● Directions:
Would you print all of the entries word for word?

● Data shown:
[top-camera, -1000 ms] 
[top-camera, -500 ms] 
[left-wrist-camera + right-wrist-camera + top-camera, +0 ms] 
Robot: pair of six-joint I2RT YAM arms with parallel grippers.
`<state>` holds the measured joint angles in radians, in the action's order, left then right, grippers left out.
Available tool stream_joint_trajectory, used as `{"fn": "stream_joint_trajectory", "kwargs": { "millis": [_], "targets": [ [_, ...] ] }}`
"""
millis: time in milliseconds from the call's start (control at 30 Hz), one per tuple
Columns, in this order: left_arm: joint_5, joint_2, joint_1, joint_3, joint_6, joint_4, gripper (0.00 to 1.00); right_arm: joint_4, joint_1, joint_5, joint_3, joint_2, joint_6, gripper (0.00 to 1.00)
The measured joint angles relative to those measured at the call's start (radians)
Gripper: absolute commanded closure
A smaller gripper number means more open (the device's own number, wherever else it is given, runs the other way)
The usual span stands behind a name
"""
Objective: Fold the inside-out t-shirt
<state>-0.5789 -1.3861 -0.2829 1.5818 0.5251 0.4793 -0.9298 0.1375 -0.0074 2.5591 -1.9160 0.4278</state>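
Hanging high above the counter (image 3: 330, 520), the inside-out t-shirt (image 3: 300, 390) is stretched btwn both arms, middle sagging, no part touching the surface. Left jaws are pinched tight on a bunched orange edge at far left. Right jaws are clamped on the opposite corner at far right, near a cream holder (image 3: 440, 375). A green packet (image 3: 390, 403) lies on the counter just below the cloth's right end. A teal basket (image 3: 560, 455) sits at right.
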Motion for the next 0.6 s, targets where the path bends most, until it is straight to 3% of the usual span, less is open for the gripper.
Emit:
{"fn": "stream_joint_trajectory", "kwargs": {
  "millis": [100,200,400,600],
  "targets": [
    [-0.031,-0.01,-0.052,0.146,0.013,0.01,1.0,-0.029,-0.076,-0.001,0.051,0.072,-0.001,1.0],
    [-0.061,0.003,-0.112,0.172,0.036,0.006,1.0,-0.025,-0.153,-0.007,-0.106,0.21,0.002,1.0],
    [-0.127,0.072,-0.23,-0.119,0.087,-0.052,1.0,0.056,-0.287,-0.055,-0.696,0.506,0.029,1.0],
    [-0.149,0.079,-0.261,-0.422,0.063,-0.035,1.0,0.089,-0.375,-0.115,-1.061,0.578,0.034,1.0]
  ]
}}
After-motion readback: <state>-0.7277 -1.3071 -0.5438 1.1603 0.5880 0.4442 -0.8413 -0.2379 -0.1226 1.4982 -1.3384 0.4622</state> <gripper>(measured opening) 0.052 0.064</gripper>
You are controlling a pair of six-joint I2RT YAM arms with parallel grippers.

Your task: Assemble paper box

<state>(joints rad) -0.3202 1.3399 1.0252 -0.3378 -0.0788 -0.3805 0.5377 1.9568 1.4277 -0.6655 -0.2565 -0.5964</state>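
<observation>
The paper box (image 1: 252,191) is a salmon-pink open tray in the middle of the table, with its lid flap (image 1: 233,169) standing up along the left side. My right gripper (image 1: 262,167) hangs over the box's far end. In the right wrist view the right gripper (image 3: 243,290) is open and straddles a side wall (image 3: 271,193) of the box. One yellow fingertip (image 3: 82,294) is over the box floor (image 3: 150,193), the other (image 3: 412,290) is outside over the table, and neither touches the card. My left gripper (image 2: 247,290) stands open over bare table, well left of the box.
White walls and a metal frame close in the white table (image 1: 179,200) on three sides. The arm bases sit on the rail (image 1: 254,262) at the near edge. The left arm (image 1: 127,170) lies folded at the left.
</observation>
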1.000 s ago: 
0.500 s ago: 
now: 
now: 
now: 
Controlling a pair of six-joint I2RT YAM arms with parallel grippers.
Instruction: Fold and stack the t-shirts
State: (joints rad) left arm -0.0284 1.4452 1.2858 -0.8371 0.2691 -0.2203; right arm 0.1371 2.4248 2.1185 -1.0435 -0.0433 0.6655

● Exercise response:
[top-camera, -1000 ms] 
[top-camera, -500 ms] 
[left-wrist-camera + right-wrist-camera + top-camera, +0 ms] 
Robot: pair of six-joint I2RT YAM arms with parallel grippers.
`<state>` holds the measured joint angles in radians, in the action's order, left then right, grippers left out.
Available tool stream_joint_trajectory, used as `{"fn": "stream_joint_trajectory", "kwargs": { "millis": [_], "targets": [ [_, ...] ] }}`
"""
millis: time in milliseconds from the call's start (control at 30 Hz), one per tuple
Columns, in this order: left_arm: joint_5, joint_2, joint_1, joint_3, joint_6, joint_4, gripper (0.00 to 1.00); right_arm: joint_4, joint_1, joint_5, joint_3, joint_2, joint_6, gripper (0.00 to 1.00)
The measured joint angles relative to those measured at the call's start (radians)
Gripper: absolute commanded closure
A smaller gripper number means more open (the device's own number, wherever else it is given, runs the other way)
The usual span stands behind a name
"""
Objective: Fold the inside-out t-shirt
<state>-0.5789 -1.3861 -0.2829 1.5818 0.5251 0.4793 -0.9298 0.1375 -0.0074 2.5591 -1.9160 0.4278</state>
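Hanging high above the counter (image 3: 330, 520), the inside-out t-shirt (image 3: 300, 390) is stretched btwn both arms, middle sagging, no part touching the surface. Left jaws are pinched tight on a bunched orange edge at far left. Right jaws are clamped on the opposite corner at far right, near a cream holder (image 3: 440, 375). A green packet (image 3: 390, 403) lies on the counter just below the cloth's right end. A teal basket (image 3: 560, 455) sits at right.
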Motion for the next 0.6 s, targets where the path bends most, until it is straight to 3% of the usual span, less is open for the gripper.
Emit:
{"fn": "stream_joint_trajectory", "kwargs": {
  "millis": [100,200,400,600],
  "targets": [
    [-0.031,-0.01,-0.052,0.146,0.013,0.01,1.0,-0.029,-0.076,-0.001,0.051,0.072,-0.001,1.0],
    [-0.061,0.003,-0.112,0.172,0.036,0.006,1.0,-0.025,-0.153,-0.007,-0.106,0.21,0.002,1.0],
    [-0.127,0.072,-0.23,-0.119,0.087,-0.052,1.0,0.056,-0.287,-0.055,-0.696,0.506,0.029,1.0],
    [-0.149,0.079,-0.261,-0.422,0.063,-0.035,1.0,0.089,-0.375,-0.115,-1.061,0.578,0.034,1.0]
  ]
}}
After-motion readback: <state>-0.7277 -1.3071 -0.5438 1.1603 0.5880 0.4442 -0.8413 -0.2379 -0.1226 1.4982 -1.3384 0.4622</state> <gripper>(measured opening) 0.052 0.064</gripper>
You are controlling a pair of six-joint I2RT YAM arms with parallel grippers.

Your task: Assemble paper box

<state>(joints rad) -0.3202 1.3399 1.0252 -0.3378 -0.0788 -0.3805 0.5377 1.9568 1.4277 -0.6655 -0.2565 -0.5964</state>
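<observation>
The paper box (image 1: 252,191) is a salmon-pink open tray in the middle of the table, with its lid flap (image 1: 233,169) standing up along the left side. My right gripper (image 1: 262,167) hangs over the box's far end. In the right wrist view the right gripper (image 3: 243,290) is open and straddles a side wall (image 3: 271,193) of the box. One yellow fingertip (image 3: 82,294) is over the box floor (image 3: 150,193), the other (image 3: 412,290) is outside over the table, and neither touches the card. My left gripper (image 2: 247,290) stands open over bare table, well left of the box.
White walls and a metal frame close in the white table (image 1: 179,200) on three sides. The arm bases sit on the rail (image 1: 254,262) at the near edge. The left arm (image 1: 127,170) lies folded at the left.
</observation>
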1.000 s ago: 
0.500 s ago: 
now: 
now: 
now: 
Controlling a pair of six-joint I2RT YAM arms with parallel grippers.
Instruction: Fold and stack the t-shirts
State: (joints rad) left arm -0.0284 1.4452 1.2858 -0.8371 0.2691 -0.2203; right arm 0.1371 2.4248 2.1185 -1.0435 -0.0433 0.6655

This exercise requires no further response.